Beim Besuch der Klagemauer, dem jüdischen Heiligtum, blieben die Brustkreuze der Bischöfe ebenfalls abgelegt. Fragen wuden gestellt: Wer hat das gefordert? Und warum?
Die Situation am und auf dem Tempelberg/Haram asch-Scharif, dem religionspolitisch brisantesten Ort der Welt, ist eine andere als an anderen Orten. Insbesondere Mitte Oktober war die Lage dort sehr angespannt.

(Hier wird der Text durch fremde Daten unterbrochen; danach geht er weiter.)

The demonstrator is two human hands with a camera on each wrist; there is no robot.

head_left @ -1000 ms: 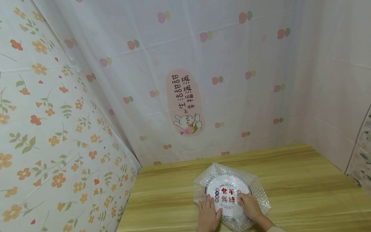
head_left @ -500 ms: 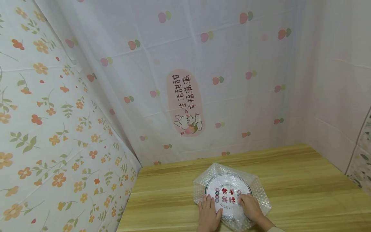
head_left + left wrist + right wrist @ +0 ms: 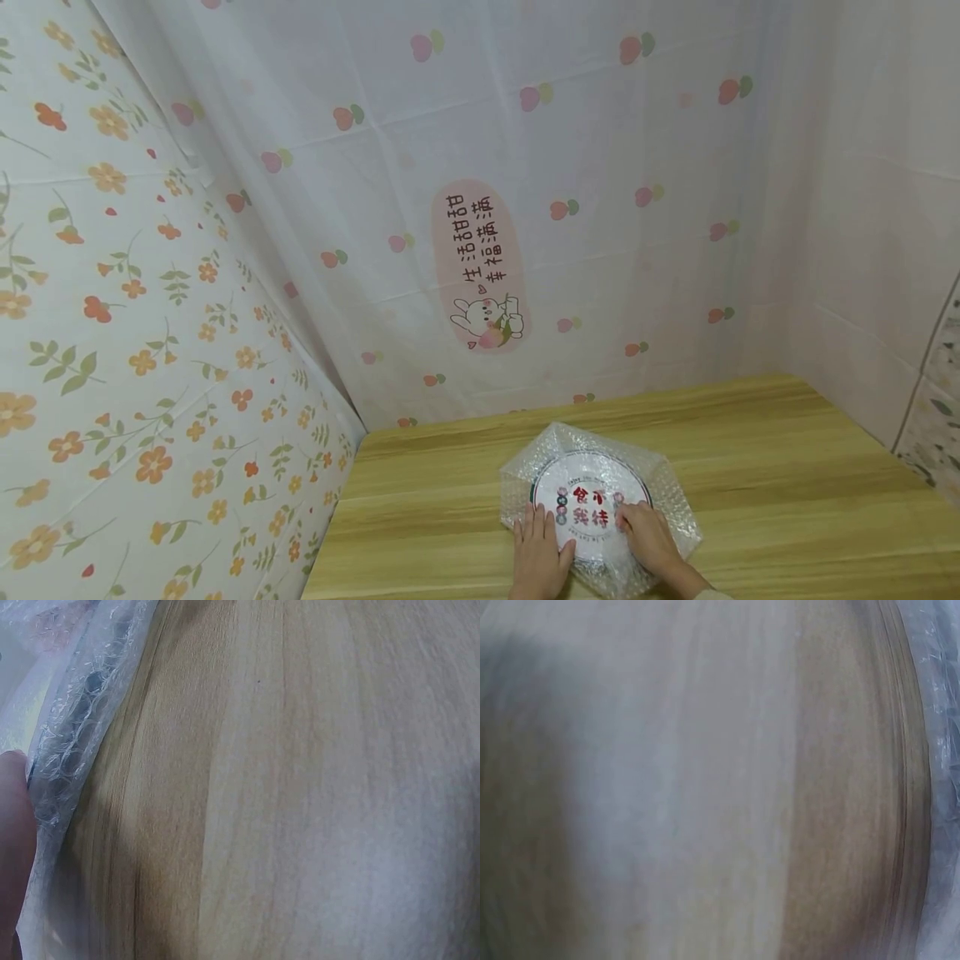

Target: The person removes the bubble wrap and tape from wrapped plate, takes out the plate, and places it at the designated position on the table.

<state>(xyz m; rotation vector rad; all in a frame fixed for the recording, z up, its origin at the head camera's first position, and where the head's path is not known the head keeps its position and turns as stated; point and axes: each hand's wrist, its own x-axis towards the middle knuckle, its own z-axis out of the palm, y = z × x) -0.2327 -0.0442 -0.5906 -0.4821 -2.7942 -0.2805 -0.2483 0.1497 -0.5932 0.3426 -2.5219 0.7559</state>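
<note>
A round, white, plate-like disc point(image 3: 592, 475) with red characters and a dark red-and-green rim lies on the table, inside clear bubble wrap point(image 3: 675, 487). My left hand point(image 3: 540, 550) lies flat over its lower left edge, fingers straight and thumb spread. On the lower right side, my right hand point(image 3: 648, 537) has its fingers curled and seems to pinch the wrap; its fingertips are partly hidden. In the left wrist view, a finger point(image 3: 15, 832) touches the edge of the bubble wrap point(image 3: 90, 697). Only a strip of bubble wrap point(image 3: 941, 750) shows in the right wrist view, without the hand.
The wood-grain table point(image 3: 787, 467) extends to both sides of the wrapped disc. Behind it hangs a pale curtain point(image 3: 600, 275) with fruit prints and a rabbit drawing. A flower-print cloth point(image 3: 150, 375) hangs at the left, and a plain pale sheet point(image 3: 862, 250) at the right.
</note>
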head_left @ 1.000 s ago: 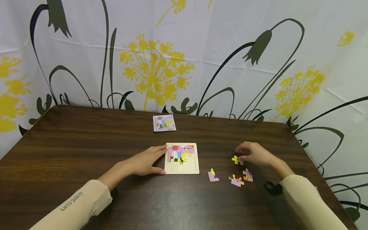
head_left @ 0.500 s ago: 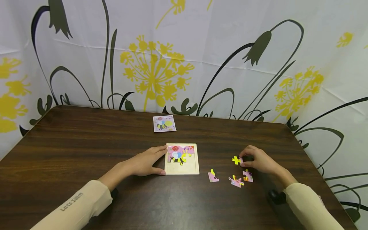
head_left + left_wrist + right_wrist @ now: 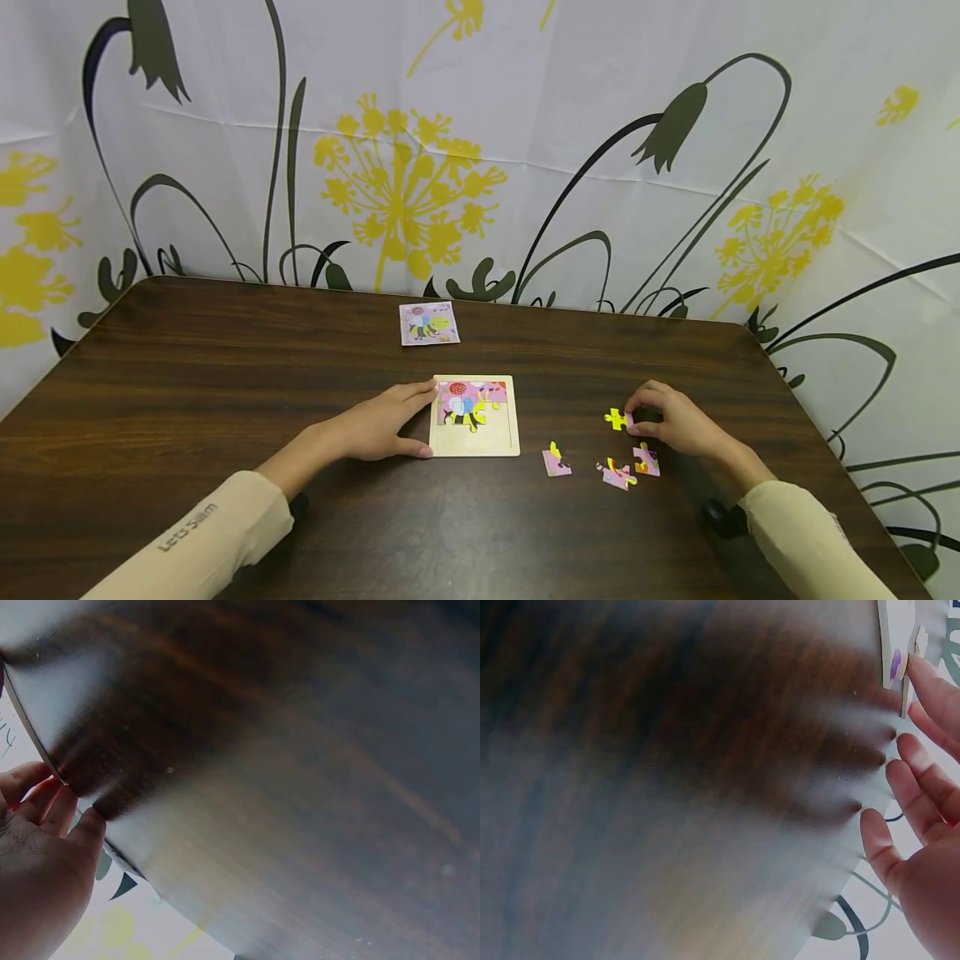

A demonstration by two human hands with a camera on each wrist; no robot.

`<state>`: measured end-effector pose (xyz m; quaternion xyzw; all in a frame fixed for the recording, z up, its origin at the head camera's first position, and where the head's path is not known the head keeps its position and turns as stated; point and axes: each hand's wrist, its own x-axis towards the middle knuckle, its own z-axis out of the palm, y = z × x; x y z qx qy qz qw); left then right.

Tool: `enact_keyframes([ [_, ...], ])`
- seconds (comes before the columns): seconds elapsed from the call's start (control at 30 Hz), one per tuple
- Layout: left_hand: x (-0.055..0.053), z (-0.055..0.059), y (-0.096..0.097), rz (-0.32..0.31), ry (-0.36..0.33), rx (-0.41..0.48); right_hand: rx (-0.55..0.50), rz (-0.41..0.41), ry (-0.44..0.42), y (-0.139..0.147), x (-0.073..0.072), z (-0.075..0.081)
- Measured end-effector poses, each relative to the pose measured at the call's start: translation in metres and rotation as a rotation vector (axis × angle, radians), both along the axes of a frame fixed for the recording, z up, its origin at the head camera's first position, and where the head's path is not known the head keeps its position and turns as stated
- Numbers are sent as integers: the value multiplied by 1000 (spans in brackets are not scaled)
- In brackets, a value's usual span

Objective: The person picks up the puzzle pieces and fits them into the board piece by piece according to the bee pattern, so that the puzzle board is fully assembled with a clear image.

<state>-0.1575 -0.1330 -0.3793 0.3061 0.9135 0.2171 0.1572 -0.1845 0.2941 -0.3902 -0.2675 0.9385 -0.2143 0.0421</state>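
In the head view, my left hand (image 3: 382,423) rests against the left side of a square wooden puzzle tray (image 3: 495,442), fingers at its upper corner and thumb at the lower one. Joined bee-picture pieces (image 3: 468,402) fill the tray's upper part. To the right, my right hand (image 3: 671,419) pinches a yellow and pink puzzle piece (image 3: 616,419) between thumb and index finger; its right part is partly hidden. Right wrist view: the thumb and index finger meet at a thin piece edge (image 3: 907,694), and the other fingertips reach the tabletop.
Loose pieces lie nearby: a pink and yellow one (image 3: 556,460) right of the tray, another (image 3: 617,475) below the right hand, and a third (image 3: 647,460) close beside it. A bee picture card (image 3: 428,323) lies toward the table's back edge. A flowered curtain (image 3: 570,100) hangs behind.
My right hand has shifted slightly right and down, its thumb and index finger closing at the yellow piece's right side. The piece and my left hand stay in place.
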Motion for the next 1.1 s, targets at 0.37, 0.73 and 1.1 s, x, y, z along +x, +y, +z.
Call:
enact_keyframes([
  [0.37, 1, -2, 0, -2, 4, 7, 12, 2, 14, -1, 2, -1],
  [0.73, 0, -2, 0, 3, -4, 4, 20, 20, 30, -1, 2, 1],
  [1.1, 0, 1, 0, -11, 11, 10, 33, 29, 33, -1, 0, 4],
])
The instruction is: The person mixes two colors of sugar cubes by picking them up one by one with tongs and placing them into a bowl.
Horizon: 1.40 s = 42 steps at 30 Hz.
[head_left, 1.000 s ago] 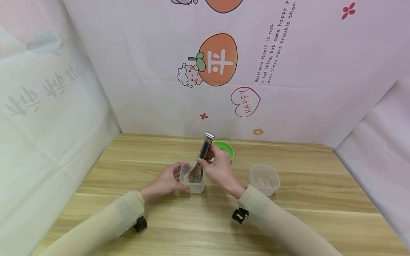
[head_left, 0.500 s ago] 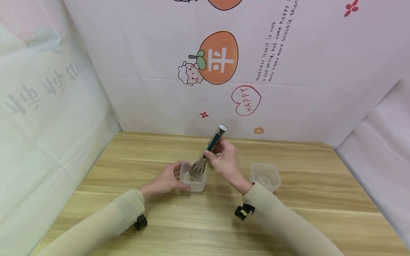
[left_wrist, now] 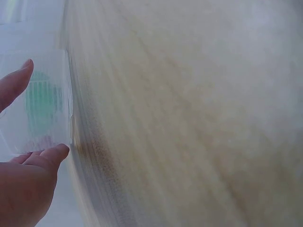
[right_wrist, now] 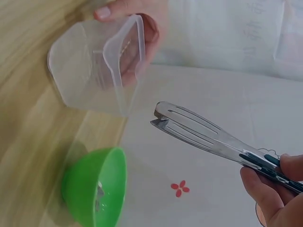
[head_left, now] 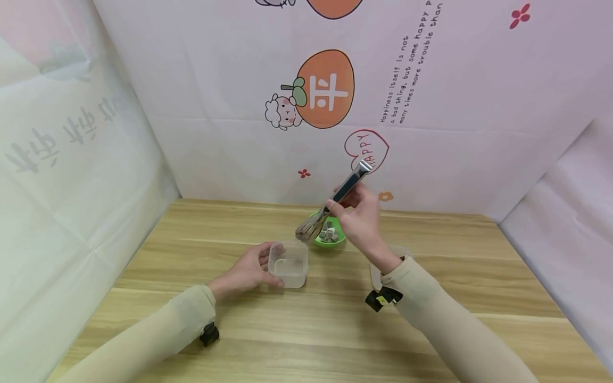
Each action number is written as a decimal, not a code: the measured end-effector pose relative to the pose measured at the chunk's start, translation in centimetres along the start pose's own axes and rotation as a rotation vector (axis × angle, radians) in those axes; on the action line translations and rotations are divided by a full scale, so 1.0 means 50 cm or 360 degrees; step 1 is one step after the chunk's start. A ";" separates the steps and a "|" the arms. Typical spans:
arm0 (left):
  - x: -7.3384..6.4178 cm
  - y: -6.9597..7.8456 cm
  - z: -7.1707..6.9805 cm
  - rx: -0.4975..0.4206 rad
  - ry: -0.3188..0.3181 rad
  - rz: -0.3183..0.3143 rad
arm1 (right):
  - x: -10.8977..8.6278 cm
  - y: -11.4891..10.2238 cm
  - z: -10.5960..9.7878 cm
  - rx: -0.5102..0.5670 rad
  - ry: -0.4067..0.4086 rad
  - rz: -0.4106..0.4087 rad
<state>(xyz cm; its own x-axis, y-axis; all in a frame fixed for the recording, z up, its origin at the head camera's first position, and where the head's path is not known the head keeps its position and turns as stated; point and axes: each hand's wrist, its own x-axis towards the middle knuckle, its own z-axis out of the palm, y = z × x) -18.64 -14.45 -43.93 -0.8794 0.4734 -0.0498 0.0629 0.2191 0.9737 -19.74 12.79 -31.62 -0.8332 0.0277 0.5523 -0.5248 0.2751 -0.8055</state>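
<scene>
My left hand (head_left: 245,270) holds a clear square plastic container (head_left: 293,281) on the table, thumb on the near side and fingers on the far side. Metal tongs (head_left: 346,189) with dark grips are pinched in my right hand (head_left: 360,219), tilted, their slotted heads pointing down and left. Those heads hover between the container and a green bowl (head_left: 330,244) of small grey cubes (head_left: 329,233). In the right wrist view the tips of the tongs (right_wrist: 189,126) nearly meet, and I see nothing between them. No cube shows inside the container.
A second clear container (head_left: 375,271) stands to the right, partly hidden behind my right wrist. The wood-grain table (head_left: 287,335) ends at a printed cloth backdrop (head_left: 230,154), with white cloth on both sides.
My right hand has lifted the tongs out of the container and moved them up and to the right, to beside the green bowl. The left hand has stayed at the container.
</scene>
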 end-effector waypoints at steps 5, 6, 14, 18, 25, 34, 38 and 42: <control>0.000 0.001 0.000 0.0011 0.0006 -0.0005 | 0.018 0.002 -0.016 -0.0058 0.0027 -0.0033; 0.000 0.001 0.000 0.0014 0.0006 -0.0005 | 0.022 0.004 -0.019 -0.0073 0.0032 -0.0031; -0.001 0.000 -0.001 0.0015 0.0008 -0.0005 | 0.037 0.023 -0.019 -0.0222 0.0055 0.0010; 0.000 -0.001 -0.001 0.0004 0.0008 -0.0010 | 0.040 0.033 -0.015 -0.0251 0.0053 0.0064; 0.002 -0.002 0.001 0.0015 0.0012 -0.0022 | 0.043 0.058 -0.011 -0.0316 0.0033 0.0095; 0.002 -0.002 0.003 -0.0009 0.0015 -0.0003 | 0.048 0.083 -0.005 -0.0400 0.0019 0.0117; 0.001 0.000 0.003 -0.0011 0.0013 -0.0001 | 0.049 0.086 -0.004 -0.0391 0.0022 0.0106; 0.000 0.000 0.002 0.0000 0.0007 0.0001 | 0.049 0.091 -0.003 -0.0391 0.0027 0.0088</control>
<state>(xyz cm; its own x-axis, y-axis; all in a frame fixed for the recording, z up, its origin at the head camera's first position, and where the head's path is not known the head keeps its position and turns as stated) -18.61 -14.37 -43.95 -0.8814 0.4699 -0.0483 0.0635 0.2191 0.9736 -24.11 14.27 -33.90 -0.8552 0.0646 0.5143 -0.4189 0.4981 -0.7592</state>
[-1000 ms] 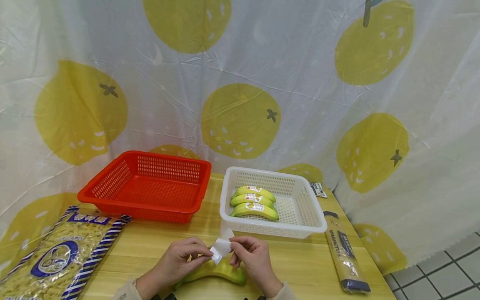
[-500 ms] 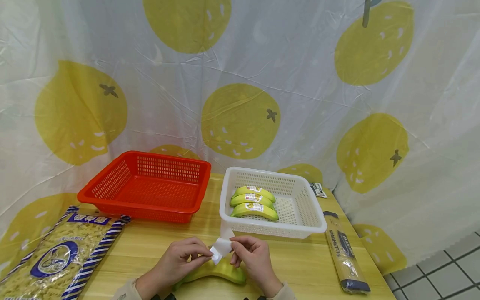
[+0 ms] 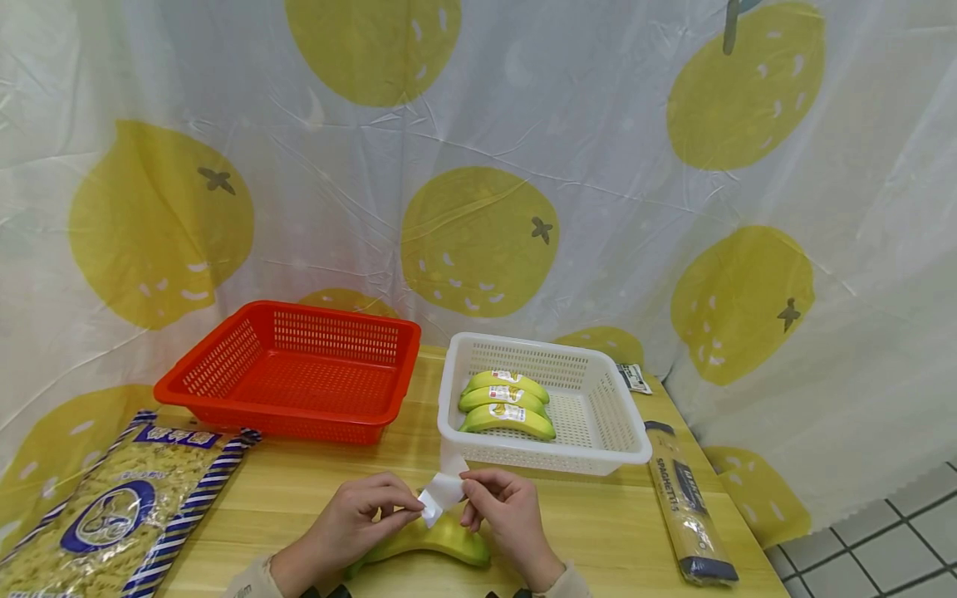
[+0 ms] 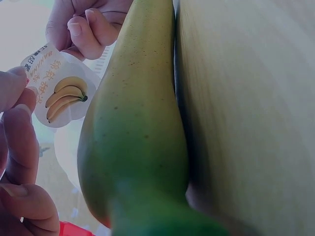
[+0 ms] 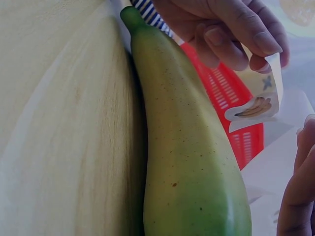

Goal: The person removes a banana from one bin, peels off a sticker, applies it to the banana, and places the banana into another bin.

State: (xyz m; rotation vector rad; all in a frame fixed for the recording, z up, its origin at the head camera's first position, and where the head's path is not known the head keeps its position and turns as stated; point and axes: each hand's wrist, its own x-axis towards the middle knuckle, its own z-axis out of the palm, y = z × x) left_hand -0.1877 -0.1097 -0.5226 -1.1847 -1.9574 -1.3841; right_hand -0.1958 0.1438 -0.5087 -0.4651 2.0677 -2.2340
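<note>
A banana (image 3: 434,540) lies on the wooden table in front of the person. Above it, the left hand (image 3: 374,511) pinches one corner of a white sticker (image 3: 439,501) between thumb and index finger. The sticker (image 4: 66,96) carries a printed picture of bananas and some lettering in the left wrist view. Thumb and index finger of the right hand (image 3: 504,511) pinch white backing paper (image 5: 290,118) at the sticker's other side. Neither hand grips the banana, which both wrist views show up close.
Three stickered bananas (image 3: 507,407) lie in a white basket (image 3: 549,458) at the back. Left of it stands a red basket (image 3: 299,378). A bag of pasta (image 3: 120,507) lies at the left, a spaghetti pack (image 3: 688,507) at the right edge, and a patterned curtain (image 3: 329,208) hangs behind.
The right hand's fingertips have shifted very slightly at the paper's edge. Otherwise hands, sticker and banana stay where they were.
</note>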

Zwar gibt es von israelischen Sicherheitsbehörden aus keine Auflage, vor der Tempelmauer ein christliches Kreuz abzulegen. Doch der Rabbiner, der die Kirchenführer vor Ort begleitete, hatte ihnen dazu geraten. Tags zuvor war dort ein Bischof von Jugendlichen bespuckt worden. Kein Einzelfall, berichten auch Mönche in Jerusalem.
Übrigens: Der Papst trägt sein Brustkreuz überall, weil er protokollarisch – anders als Bischöfe – als Staatsoberhaupt gilt.
„Mehr Kreuz zeigen“ ist eben nicht automatisch „mehr Christentum“. Es geht nicht um „Product Placement“, schon gar nicht dort, wo religiöse Symbole als Machtkampf und Reviermarkierung aufgefasst werden. So etwas hat mit Christentum nichts zu tun. Natürlich wäre es besser, könnten Christen ihr Kreuz überall offen tragen. Wer es als Symbol seines Glaubens versteht und ablegt, sollte gute Gründe haben. Die waren am 20. Oktober gegeben: den Radikalen keinen Vorwand zu geben.
Schade, dass die ökumenisch bedeutsame Reise im Nachhinein so überschattet wird. Denn die Heilig-Land-Pilger aus Deutschland konnten in ihrem Umgang durchaus zeigen – Beobachter vor Ort bestätigen das –, wie einst verbitterte Gegner heute friedlich und offen miteinander umgehen. Wie sollen die Konfliktbeteiligten vor Ort zueinanderfinden, wenn schon Gäste nicht ungestraft mit kleinen Zeichen auf den anderen zu- und so vielleicht mit gutem Beispiel vorangehen?